2.4.6. Transient projections and population viability
In addition to λ S, we projected population sizes from the final census year (1997) to 2019. For projections, we scaled the starting size vector (Appendix A) to the empirical population size in the final census year, and projected the resultant vector forward through time using random draws of sampled annual matrices as described above. Within each bootstrap run, we ran 1000 projections for each population using different 22‐year random sequences of annual kernels (Figure S3). Across these 1000 replicate projections, we obtained the median projected population size at each future year (1998–2019) as well as the proportion of projections ending in extinction. (We used the median because population size is typically positively skewed, making the mean a poor indicator of what most trajectories do [Lewontin & Cohen, 1969]). Because B. fecunda flowers are hermaphroditic and self‐compatible, populations of only one individual may theoretically persist, so we defined the local extinction threshold as zero individuals. (We rounded predicted population sizes to the nearest integer at each step during transient projections, so extinction to zero was always possible.) We calculated the mean of the predicted population size in 2019 (Pred[N 2019]) as the grand mean of the 5000 bootstrapped mean population size predictions. Similarly, we calculated the mean probability of local extinction (Pr ext) from the 5000 bootstrapped estimates of the proportion of population trajectories ending in extinction. We calculated 95% confidence intervals for both of these metrics from the distributions of bootstrapped values.
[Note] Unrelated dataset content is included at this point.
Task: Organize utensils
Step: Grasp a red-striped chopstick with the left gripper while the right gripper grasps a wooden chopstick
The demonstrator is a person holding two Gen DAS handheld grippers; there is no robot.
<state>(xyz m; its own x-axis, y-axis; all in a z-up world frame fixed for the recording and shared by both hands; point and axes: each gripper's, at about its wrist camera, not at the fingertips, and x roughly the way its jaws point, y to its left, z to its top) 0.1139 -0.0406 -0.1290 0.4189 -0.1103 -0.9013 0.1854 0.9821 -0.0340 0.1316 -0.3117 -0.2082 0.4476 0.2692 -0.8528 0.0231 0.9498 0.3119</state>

2.5. Assessing relationships between genetics and demography
2.5.1. Molecular genetic data
Boechera fecunda is closely related to other model organisms in the family Brassicaceae, including Arabidopsis thaliana and Boechera stricta; as such, it is amenable to study using molecular genetic techniques (Rushworth et al., 2011). A previous study investigated genetic variation in ten B. fecunda populations, including our five focal demographic populations, utilizing 13 neutral microsatellite loci and 27 single nucleotide polymorphisms (Song & Mitchell‐Olds, 2007). Seven metrics of genetic diversity, including polymorphism, heterozygosity, allelic richness, and the inbreeding coefficient (F IS), were estimated from these data (Table 2). These population genetic parameters reflect genetic variation present in the populations during the same time period in which demographic data were collected in the field; all seeds used for molecular genetic analysis in Song and Mitchell‐Olds (2007) were collected before 1998 (T. Mitchell‐Olds, pers. comm.). Many of these genetic metrics capture similar information, and, as such, are highly correlated across populations (Figure S4). Because of this, we chose two genetic variables to focus on in our analyses: H O and F IS.
TABLE 2.
Population genetic parameters used in these analyses (sensu Song & Mitchell‐Olds, 2007)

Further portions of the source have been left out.